The Processor service was a dual 733 MHz processor machine with 512 MB of memory. This server ran the Processor service, which calls the WebMessageRead.Order method to process each received message. The component was managed as a COM+ Application. The database connection parameters where managed through a UDL file.

Performance Metrics

Performance testing was accomplished under two different scenarios using transactional and nontransactional queues. For each case several tests were performed to show the scalability of both the Dispatcher and Processor services, utilizing differing numbers of processing threads.

Nontransactional queues

For nontransactional queues the Dispatcher service was configured to run two threads per processor, eight threads in all. Each of the Processor services was configured to run two threads per processor, four threads per server. Several tests were run with up to twelve simultaneously loading scripts. Tables 3 and 4 outline the results for two loaders per machine and six loaders per machine, respectively.
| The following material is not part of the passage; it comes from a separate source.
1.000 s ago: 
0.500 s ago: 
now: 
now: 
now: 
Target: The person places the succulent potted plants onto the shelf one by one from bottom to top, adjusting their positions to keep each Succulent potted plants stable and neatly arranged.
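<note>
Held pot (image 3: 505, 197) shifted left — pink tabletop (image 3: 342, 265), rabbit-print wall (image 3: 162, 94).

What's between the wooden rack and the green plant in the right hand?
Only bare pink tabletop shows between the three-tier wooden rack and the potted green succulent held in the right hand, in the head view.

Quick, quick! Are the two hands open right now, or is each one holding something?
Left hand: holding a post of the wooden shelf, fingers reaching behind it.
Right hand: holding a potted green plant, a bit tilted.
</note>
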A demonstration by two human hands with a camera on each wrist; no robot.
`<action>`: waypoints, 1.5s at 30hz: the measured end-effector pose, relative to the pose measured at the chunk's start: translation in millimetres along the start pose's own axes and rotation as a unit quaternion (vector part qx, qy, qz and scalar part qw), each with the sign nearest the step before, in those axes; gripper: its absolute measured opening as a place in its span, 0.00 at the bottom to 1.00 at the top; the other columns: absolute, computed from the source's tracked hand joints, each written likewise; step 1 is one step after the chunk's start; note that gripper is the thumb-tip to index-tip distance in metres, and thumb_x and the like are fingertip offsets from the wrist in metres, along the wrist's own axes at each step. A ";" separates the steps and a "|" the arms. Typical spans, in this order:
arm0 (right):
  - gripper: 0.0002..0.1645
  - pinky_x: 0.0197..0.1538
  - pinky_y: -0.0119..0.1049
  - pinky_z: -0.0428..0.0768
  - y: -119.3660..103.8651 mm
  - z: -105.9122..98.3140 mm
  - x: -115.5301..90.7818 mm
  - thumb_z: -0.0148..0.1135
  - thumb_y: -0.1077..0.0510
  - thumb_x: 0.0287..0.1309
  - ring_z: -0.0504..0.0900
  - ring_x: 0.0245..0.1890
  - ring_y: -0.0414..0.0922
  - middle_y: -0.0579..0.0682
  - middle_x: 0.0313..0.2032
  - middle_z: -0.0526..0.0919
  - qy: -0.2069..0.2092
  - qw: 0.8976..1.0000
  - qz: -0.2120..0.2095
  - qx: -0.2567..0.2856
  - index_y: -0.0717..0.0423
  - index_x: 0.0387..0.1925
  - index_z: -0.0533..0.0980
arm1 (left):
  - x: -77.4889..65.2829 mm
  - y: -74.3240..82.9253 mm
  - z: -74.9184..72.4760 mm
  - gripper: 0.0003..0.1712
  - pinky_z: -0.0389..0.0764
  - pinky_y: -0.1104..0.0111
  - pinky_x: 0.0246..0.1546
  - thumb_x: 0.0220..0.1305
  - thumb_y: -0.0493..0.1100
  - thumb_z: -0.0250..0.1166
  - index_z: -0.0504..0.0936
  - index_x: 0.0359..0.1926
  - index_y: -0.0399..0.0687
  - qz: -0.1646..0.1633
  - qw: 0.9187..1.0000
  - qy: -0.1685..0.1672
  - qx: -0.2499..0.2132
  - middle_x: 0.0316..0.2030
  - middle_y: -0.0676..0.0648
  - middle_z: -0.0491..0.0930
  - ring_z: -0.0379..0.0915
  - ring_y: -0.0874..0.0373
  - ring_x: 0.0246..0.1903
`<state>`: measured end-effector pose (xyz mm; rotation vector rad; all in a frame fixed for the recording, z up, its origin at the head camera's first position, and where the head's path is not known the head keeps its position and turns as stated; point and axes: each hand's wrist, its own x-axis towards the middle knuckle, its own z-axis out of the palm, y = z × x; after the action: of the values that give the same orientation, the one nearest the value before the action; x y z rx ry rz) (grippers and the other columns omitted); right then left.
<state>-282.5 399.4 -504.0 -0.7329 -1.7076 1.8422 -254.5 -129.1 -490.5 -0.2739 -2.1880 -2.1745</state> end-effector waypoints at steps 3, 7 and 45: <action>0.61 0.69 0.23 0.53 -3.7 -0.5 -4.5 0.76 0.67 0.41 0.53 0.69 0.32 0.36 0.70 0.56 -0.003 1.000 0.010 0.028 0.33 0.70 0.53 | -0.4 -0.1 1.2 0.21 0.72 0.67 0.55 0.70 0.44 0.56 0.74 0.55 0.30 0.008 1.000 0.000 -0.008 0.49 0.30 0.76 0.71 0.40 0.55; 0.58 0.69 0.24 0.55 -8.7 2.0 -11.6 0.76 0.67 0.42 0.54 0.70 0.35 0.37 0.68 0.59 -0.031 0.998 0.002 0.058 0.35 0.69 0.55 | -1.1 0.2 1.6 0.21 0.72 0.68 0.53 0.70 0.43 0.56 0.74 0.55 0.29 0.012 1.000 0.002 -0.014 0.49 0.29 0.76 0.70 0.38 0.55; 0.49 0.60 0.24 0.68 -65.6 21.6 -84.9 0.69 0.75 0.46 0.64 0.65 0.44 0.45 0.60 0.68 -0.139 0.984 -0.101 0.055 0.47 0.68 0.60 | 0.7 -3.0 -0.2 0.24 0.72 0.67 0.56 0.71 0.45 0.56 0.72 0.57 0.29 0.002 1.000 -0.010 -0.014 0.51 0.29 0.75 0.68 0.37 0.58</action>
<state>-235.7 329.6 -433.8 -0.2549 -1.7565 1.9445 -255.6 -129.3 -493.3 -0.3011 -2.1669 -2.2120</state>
Table 3. Nontransactional queues with four loading scripts

Two loaders per machine, four in total.

Processing Time = 18:33 minutes

Server Nbr Msgs Msgs/Sec Msgs in Queue % Proc Time
  Total Avg Max Avg Max Avg Max
Dispatcher 149400 134 331 0 1 3 8
Processor 1 44820 40 99 1 68 23 60
Processor 2 58680 53 130 8 125 30 76
Processor 3 45900 41 102 1 79 23 59

From the Table 3 figures, we can see that the Dispatcher service handled the workload with very minimal server activity. At this load the Processor servers are registering minimal activity.

Table 4. Nontransactional queues with 12 loading scripts

Six loaders per machine, 12 in total.

Processing Time = 19:59 minutes

Server Nbr Msgs Msgs/Sec Msgs in Queue % Proc Time
  Total Avg Max Avg Max Avg Max
Dispatcher 4448200 376 731 0 1 7 14
Processor 1 134460 112 160 76 496 64 93
Processor 2 176040 146 168 1868 4694 84 98
Processor 3 137700 114 161 82 499 65 92

From the Table 4 figures we can still see that the Dispatcher service handled the workload with very minimal server activity. The Dispatcher service running on a quad processing machine for nontransactional queues is capable of handling up to fifteen million messages an hour.
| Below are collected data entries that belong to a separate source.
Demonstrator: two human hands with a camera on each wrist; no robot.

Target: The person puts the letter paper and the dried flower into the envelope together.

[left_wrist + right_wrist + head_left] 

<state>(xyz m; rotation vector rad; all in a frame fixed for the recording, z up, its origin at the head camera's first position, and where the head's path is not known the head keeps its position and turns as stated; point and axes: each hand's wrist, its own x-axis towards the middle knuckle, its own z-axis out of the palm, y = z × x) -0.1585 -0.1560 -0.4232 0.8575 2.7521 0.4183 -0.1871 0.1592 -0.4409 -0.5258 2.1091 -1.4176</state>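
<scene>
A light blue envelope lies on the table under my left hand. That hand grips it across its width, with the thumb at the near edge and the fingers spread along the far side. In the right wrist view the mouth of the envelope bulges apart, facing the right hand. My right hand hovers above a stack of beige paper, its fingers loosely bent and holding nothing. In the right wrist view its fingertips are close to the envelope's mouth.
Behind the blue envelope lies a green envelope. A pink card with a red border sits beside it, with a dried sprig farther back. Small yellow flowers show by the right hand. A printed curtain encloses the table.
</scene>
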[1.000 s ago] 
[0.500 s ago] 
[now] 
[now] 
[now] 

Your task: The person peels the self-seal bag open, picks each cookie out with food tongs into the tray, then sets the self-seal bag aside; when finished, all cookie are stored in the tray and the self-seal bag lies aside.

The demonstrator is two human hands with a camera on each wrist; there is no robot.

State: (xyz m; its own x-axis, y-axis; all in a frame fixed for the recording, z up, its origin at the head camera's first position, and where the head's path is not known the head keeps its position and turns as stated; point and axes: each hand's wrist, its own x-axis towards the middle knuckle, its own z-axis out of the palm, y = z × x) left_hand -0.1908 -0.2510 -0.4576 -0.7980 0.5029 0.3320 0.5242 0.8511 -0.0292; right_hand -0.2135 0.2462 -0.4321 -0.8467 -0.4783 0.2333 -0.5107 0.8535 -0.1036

In contrast, the second Processor service is hitting its threshold. This constraint of about half a million messages an hour on a dual processor machine is due to the workload of the associated COM component.

Transactional queues

For transactional queue the Dispatcher service was configured to run 16 threads per processor, 64 threads in all. Each of the Processor services was configured to run eight threads per processor, 16 threads per server. Several tests were run with up to eight simultaneously loading scripts. Tables 5 and 6 outline the results for two loaders per machine and four loaders per machine, respectively.
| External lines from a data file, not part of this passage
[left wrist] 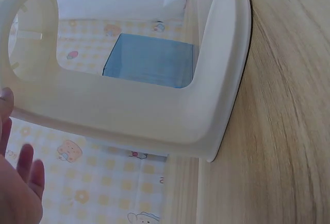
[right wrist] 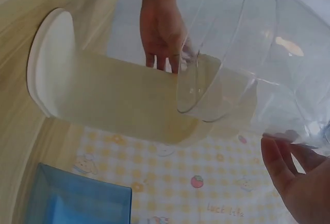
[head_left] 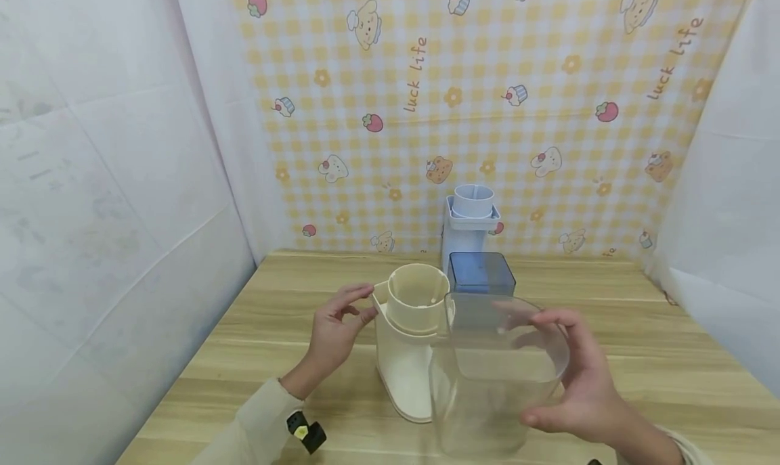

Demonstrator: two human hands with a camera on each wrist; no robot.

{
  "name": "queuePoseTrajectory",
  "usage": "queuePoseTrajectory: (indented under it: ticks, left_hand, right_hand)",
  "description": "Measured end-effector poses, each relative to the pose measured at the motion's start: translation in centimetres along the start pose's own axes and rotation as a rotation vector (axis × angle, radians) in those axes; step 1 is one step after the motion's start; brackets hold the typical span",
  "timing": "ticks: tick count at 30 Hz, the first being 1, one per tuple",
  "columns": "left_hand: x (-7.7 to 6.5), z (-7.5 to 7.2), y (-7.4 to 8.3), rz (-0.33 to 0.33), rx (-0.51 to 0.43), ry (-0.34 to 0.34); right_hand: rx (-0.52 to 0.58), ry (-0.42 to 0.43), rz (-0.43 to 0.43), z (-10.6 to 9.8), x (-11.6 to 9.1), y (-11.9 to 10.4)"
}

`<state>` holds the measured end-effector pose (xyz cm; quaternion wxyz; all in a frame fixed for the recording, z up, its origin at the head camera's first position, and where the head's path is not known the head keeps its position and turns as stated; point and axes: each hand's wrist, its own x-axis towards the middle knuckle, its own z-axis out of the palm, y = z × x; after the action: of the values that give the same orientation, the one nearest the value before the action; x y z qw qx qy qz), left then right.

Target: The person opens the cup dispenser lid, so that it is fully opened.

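A cream plastic stand (head_left: pixel 403 377) with a round collar at its top and a flat foot rests upright on the table. At the left edge of its top, my left hand (head_left: pixel 335 326) pinches the rim between thumb and fingers; the left wrist view shows only part of this hand (left wrist: pixel 18 183). My right hand (head_left: pixel 581 384) grips a clear plastic container (head_left: pixel 481 414) by its right side, thumb toward me and fingers behind the wall. The container is in front of and to the right of the stand, overlapping its foot in the head view. In the right wrist view, the container (right wrist: pixel 242 54) overlaps the stand's collar.
Behind the cream stand is a pale blue stand (head_left: pixel 472 225) of similar shape, near the patterned cloth (head_left: pixel 451 140). A translucent blue box (head_left: pixel 481 272) is in front of it. White sheets (head_left: pixel 122 181) hang along both sides of the wooden table (head_left: pixel 256 336).
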<state>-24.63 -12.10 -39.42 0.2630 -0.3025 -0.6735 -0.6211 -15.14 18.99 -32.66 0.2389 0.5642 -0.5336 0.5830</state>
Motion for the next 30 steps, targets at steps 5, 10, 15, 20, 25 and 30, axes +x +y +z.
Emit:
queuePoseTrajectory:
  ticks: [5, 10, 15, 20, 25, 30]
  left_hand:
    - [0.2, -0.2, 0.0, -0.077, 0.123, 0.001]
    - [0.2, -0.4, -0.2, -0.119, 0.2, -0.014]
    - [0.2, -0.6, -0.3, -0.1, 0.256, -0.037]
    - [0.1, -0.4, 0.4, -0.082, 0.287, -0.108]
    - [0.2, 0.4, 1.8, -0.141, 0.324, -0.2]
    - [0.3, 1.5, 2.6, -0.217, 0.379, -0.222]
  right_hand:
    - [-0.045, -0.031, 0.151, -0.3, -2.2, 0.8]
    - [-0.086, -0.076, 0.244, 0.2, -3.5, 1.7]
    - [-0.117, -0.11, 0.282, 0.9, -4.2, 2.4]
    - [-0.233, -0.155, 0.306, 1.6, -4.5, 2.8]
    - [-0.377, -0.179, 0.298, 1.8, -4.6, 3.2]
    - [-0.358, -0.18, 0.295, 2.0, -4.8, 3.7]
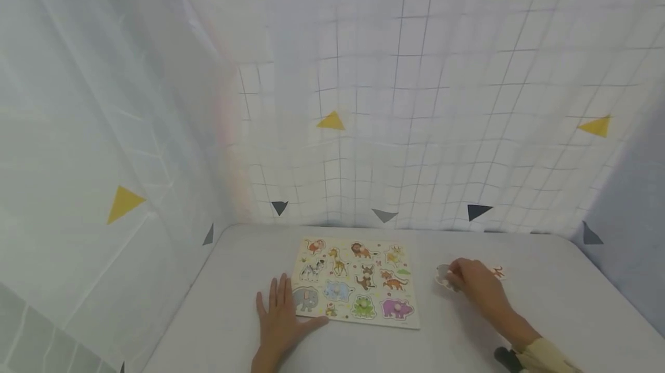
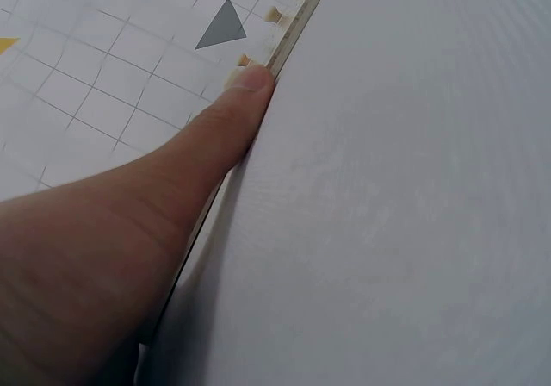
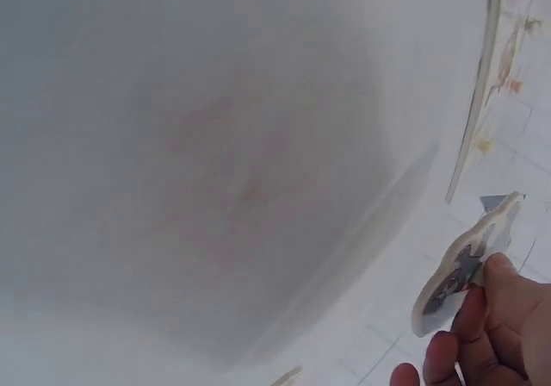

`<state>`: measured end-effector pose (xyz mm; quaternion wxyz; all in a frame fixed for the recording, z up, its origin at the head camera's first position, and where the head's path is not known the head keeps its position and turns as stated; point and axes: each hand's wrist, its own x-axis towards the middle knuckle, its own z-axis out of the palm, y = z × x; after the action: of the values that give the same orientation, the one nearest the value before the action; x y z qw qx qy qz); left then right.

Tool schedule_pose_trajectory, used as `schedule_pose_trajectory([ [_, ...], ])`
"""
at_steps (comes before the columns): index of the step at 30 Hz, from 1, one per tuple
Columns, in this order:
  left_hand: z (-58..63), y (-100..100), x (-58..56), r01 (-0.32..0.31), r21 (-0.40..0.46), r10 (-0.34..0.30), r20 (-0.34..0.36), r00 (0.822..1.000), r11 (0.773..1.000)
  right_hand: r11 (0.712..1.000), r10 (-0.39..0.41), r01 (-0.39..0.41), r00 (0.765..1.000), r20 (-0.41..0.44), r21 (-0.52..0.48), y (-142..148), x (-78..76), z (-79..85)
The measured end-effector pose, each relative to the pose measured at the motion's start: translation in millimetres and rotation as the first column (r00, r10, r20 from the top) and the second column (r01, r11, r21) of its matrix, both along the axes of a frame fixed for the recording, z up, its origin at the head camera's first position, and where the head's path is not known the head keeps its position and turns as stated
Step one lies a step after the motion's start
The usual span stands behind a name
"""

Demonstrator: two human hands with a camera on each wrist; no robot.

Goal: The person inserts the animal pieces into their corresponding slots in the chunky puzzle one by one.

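A wooden animal puzzle board (image 1: 326, 279) lies flat on the table, with knobbed animal pieces on it. At its lower left corner my left hand (image 1: 279, 322) rests with fingers spread, the thumb (image 2: 207, 136) along the near edge. To the right of the board, my right hand (image 1: 482, 289) pinches a puzzle piece (image 3: 456, 270) with a grey picture and pale rim between thumb and fingers. The right wrist view shows this piece tilted and above the table. Beyond that hand lies an orange-marked piece (image 1: 497, 272), partly hidden.
The pale table (image 1: 218, 304) runs back to a white grid-patterned curtain (image 1: 374, 130) with coloured triangles. Another curtain (image 1: 104, 101) hangs at the left side. A dark object (image 1: 506, 357) is at the right cuff.
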<state>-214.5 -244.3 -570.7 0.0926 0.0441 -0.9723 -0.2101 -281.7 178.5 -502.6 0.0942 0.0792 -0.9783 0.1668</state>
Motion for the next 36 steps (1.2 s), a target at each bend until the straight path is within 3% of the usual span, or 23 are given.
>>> schedule_pose_trajectory([
  [5, -0.9, -1, -0.5, 0.001, -0.002, -0.001, -0.028, 1.000, 1.000, 1.000, 0.015, -0.015, 0.999, -0.046, -0.005, -12, -2.6, 0.2],
  [10, 0.7, -1, 0.5, -0.002, -0.003, 0.002, -0.012, 1.000, 1.000, 0.998, 0.057, -0.060, 0.986, -0.154, -0.018, -19, -4.0, -1.1],
  [16, 0.7, 0, 1.1, 0.000, -0.016, 0.000, -0.003, 1.000, 1.000, 0.998, 0.060, -0.066, 0.978, -0.199, -0.023, -28, -4.8, -2.1],
  [24, 0.4, 1, 0.9, 0.000, -0.005, 0.000, 0.001, 1.000, 1.000, 0.992, 0.112, -0.126, 0.929, -0.352, -0.015, -36, -6.2, -6.6],
  [31, -1.4, 1, 0.3, -0.005, -0.015, 0.005, 0.007, 1.000, 1.000, 0.989, 0.099, -0.119, 0.976, -0.196, -0.092, -44, -6.5, -4.0],
  [36, 0.4, 1, 1.0, -0.002, -0.013, 0.002, 0.001, 1.000, 1.000, 0.976, 0.087, -0.100, 0.993, -0.074, -0.192, -53, -4.1, 3.6],
])
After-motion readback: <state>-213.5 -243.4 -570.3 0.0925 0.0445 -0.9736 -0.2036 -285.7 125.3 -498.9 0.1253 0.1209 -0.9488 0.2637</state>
Table 5. Transactional queues with four loading scripts

Two loaders per machine, four in total.

Processing Time = 25:43 minutes

Server Nbr Msgs Msgs/Sec Msgs in Queue % Proc Time
  Total Avg Max Avg Max Avg Max
Dispatcher 149400 96 197 145 785 8 15
Processor 1 44820 29 62 3 80 20 42
Processor 2 58677 38 82 4 27 25 54
Processor 3 45987 29 61 3 19 20 42

Table 5 figures reveal that the Dispatcher service handled the workload with very minimal server activity, although processing the transactional messages took longer than for nontransactional messages. At this load the Processor servers are registering minimal activity.

Table 6. Transactional queues with eight loading scripts

Four loaders per machine, eight in total.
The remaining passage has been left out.